Jadis, disons une petite dizaine d’années en arrière (autant dire la préhistoire pour l’internaute moyen), un musicien accompagnateur de chanteurs m’expliqua qu’il fallait que ça « envoie du bois ». Vu qu’il jouait avec la finesse d’un bûcheron en train d’abattre un séquoia, j’ai trouvé l’expression hardie mais bien adaptée. Quelques années plus tard, sur notre réseau social favori (celui où les seniors s’expriment), une internaute en verve agrémenta une vidéo de la chanteuse coréenne Youn Sun Nah d’un tonitruant « Elle envoie du pâté »...
On envoie du bois, me dis-je, puis du pâté, pourquoi ne pas balancer la purée tant qu’on y est ? Songeur, je me demandais où nous conduirait la surenchère… Me voici renseigné.

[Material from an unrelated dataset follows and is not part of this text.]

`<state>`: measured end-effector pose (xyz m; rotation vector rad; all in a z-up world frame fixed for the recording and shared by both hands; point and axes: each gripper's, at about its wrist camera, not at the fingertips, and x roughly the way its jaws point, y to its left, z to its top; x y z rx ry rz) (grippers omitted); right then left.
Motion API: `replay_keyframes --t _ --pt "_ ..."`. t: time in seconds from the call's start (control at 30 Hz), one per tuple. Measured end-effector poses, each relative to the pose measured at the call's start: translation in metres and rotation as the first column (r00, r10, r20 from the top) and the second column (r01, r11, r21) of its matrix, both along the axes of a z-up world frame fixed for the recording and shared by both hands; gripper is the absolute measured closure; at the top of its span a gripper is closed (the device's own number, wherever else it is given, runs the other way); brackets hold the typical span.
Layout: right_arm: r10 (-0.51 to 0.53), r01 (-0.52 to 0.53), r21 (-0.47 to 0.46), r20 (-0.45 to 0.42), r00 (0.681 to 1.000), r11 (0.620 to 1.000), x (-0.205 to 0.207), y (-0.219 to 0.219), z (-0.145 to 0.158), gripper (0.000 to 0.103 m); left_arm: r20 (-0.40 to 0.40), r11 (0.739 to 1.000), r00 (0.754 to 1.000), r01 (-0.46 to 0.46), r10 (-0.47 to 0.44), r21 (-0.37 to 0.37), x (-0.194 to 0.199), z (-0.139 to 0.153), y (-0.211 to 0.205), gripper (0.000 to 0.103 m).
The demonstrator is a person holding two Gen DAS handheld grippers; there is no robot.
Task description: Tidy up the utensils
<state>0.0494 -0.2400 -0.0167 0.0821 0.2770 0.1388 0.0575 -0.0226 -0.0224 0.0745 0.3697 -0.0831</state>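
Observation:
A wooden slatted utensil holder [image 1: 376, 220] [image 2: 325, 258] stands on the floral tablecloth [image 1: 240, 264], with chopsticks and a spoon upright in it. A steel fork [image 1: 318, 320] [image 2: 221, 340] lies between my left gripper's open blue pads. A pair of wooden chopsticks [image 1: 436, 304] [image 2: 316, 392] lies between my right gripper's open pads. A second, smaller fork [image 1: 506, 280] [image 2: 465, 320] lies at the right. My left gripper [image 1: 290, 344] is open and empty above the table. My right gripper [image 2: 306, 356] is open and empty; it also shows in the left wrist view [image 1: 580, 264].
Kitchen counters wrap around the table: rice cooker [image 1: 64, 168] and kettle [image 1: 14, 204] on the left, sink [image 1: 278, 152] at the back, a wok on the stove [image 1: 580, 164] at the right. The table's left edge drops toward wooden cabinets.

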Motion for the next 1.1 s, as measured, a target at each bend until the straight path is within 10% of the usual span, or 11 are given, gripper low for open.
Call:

Une ancienne élève, talentueuse au demeurant, annonce, toujours sur ce même réseau social où s’exprime le senior, la tenue prochaine d’un stage d’accordéon et nous prévient : « Ça va envoyer du steak… d’accordéon ! »
Nous en sommes donc au steak… Après le petit bois et la charcuterie, c’est au tour de la boucherie ! Cette expression élégante, que j’ai trouvée ensuite dans les commentaires sous des vidéos de chanteurs ou chanteuses qui donc « envoient du steak », m’a rappelé une autre expression de nos amis américains qui, lorsqu’ils restent dubitatifs devant un œuvre médiocre, voire insuffisante, demandent : « Where is the beef ? » Eh bien, ces jeunots envoient sans doute du steak, mais ça doit être du steak de soja, car en vérité je vous le demande : Where is the beef ?
Et question bidoche, j’en reste à mon fournisseur favori, Jacques Brel, qui osa dans Les jardins du casino : « Quelques couples protubérants/Dansent comme des escalopes » Voilà qui envoie du steak !
Pierre Delorme
Salut à ces subtils explorateurs du langage et de la louange (c’était bien de la louange ?), on peut dédier cette réflexion de Dimey : « Quand on n’a rien à dire et du mal à se taire, on atteint les sommets de l’imbécillité. »
Et dire que je me moque de Partageux junior qui dit (trop souvent) : « papa, c’est trop bien ! »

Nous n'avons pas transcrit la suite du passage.